Wednesday, June 29, 2011

TOP STORY >> Specialist: Industry benefits everyone

By SARAH CAMPBELL
Leader staff writer

Joey Dean of Metro Little Rock Alliance emphasized the importance of a collaborative marketing strategy and told those in attendance at Tuesday’s Jacksonville Chamber of Commerce luncheon a little more about MLRA.

“It (MLRA) was the brain child of some of the business leaders in central Arkansas,” he said.

Dean explained that the organization found marketing individual communities, cities and counties wasn’t effective at recruiting businesses to locate to the area. He said MLRA is now composed of 12 counties within a 60-mile radius of Little Rock that have a population of more than 1 million.

The organization talks with site consultants companies hire when they are thinking of building a new location or relocating. Dean said offering many locations for companies to come to throughout the region, rather than a few in one community, city or county, is appealing.

“It helps them because we’re a one-stop shop…It helps all of us to put all these products on the table. The more we offer the more likely companies are to come here,” he added.

Dean stressed the importance of forming relationships with those consultants, who bring in 60 to 70 percent of the projects MLRA wins when a company decides to move to the region.

He also showed the audience MLRA’s award-winning website and shared the importance of companies already here praising the region.

“I think the best way for us to tell our story is for companies here and that relocate here to tell it,” he continued.
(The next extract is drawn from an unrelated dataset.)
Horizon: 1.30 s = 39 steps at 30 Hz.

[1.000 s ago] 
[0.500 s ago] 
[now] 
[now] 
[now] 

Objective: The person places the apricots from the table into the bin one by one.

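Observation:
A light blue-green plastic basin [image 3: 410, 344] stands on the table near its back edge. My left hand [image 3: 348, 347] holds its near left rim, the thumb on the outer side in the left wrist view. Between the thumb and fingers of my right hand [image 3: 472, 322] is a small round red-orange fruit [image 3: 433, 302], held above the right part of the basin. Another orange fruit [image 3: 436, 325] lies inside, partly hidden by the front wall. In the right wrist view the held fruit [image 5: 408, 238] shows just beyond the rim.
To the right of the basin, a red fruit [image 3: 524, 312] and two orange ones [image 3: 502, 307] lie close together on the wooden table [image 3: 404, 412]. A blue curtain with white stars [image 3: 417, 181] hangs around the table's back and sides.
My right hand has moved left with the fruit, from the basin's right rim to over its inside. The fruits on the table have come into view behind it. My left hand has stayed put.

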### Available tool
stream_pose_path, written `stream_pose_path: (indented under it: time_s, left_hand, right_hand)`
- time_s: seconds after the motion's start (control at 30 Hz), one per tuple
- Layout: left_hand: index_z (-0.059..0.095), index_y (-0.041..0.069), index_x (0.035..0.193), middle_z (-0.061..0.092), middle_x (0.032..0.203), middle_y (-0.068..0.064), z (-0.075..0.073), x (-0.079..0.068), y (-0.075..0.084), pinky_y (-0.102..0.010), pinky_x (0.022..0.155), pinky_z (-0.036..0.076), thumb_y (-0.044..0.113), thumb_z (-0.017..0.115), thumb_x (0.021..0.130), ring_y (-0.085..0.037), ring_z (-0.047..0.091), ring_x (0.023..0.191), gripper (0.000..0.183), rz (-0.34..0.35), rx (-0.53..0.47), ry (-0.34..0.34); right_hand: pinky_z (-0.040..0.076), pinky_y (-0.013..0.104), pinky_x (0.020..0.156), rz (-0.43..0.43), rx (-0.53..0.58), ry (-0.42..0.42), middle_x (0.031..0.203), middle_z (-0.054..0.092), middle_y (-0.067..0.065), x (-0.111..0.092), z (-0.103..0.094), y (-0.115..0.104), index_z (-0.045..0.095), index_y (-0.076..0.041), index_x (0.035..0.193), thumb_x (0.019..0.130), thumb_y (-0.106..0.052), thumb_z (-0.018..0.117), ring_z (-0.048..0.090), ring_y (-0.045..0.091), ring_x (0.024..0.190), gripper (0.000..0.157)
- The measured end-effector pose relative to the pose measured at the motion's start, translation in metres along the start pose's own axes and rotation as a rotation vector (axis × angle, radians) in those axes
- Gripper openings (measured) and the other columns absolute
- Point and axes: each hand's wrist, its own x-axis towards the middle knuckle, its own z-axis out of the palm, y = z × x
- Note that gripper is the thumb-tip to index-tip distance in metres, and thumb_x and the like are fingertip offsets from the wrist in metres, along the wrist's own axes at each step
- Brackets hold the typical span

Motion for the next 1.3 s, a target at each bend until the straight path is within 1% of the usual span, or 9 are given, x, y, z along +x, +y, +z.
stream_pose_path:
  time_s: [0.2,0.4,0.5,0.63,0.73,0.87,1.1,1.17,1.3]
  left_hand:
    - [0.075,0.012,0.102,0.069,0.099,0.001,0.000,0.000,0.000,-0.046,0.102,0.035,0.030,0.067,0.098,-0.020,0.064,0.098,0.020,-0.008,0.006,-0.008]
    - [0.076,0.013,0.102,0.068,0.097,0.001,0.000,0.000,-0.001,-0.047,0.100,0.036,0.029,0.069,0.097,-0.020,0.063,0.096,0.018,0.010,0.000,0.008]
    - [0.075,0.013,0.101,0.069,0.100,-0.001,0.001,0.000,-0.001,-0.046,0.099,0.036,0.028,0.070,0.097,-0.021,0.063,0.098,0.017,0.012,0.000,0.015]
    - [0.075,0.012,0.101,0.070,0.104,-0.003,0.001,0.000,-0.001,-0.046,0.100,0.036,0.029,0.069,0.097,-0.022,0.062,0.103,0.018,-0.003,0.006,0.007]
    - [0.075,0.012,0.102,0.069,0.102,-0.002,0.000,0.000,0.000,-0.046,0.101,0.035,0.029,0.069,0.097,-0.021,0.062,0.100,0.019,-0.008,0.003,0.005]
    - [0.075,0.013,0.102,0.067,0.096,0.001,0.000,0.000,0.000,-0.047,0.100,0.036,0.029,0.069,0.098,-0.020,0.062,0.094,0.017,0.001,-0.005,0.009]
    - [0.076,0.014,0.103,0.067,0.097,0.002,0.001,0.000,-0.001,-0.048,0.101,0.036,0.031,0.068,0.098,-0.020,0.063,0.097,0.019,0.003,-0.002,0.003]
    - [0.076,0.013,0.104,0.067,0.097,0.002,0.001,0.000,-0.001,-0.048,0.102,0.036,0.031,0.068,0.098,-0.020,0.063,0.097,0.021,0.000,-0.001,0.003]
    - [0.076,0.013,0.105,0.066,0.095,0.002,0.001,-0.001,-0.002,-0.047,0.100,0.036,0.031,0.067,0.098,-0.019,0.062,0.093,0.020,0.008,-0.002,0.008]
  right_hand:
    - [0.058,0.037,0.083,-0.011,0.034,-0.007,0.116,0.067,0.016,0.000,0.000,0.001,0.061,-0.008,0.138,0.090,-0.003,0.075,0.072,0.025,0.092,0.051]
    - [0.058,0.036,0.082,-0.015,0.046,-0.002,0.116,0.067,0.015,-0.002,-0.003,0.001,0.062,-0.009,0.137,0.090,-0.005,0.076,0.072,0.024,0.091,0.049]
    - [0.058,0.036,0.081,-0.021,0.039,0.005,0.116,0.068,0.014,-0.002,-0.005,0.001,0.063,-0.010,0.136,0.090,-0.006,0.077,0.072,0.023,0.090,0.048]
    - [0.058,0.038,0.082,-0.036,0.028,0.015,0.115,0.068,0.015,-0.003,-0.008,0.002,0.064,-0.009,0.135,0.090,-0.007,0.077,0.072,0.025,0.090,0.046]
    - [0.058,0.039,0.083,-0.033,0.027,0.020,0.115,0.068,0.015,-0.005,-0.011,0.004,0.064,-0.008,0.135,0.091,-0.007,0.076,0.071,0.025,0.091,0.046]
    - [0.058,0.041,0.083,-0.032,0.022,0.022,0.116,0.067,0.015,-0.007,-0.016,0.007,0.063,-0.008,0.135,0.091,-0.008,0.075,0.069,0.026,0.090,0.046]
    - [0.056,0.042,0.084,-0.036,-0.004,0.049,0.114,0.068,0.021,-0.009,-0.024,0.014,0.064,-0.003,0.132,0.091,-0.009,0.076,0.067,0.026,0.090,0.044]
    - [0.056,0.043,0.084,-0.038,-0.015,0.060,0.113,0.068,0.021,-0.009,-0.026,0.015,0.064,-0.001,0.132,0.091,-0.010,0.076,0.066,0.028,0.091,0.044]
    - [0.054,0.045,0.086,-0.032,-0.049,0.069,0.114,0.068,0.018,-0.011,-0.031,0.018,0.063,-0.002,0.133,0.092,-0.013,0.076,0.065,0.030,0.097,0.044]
Dean talked about some of the successes MLRA has had, including the recruitment of companies like Dillard’s, Caterpillar, Hewlett Packard and LM Windpower. He said if the organization had responded as a city or county to the search consultants handled for those companies, they would have been eliminated early on in the selection process.

Dean said the number-one infrastructure that a place can market to businesses is the workforce.

The region has an advantage because MLRA has done a workforce assessment of 24 central Arkansas counties and because of the right-to-work law that allows workers to choose to not unionize even if over 50 percent of the employees at their job do.

He said the deficit found by that evaluation of the workforce was a lack of science, technology, engineering and math skills.

Dean said educational institutions are already using that information in encouraging more emphasis on those areas.

He also told the audience that the state is one of three or four that do not have a budget deficit and that is attractive to businesses that may need to relocate from states like California that have high taxes because of their economic difficulties.

Dean’s main point was that all the success MLRA has experienced is because several entities were united under the common goal of improving the area economically.

“I think one of the biggest successes we’ve had is joining our economic-development efforts and having our chambers of commerce, economic-development organizations and elected officials understand that we are not competing against each other,” Dean said after the luncheon.

“All the communities in central Arkansas are our best and only allies,” he added.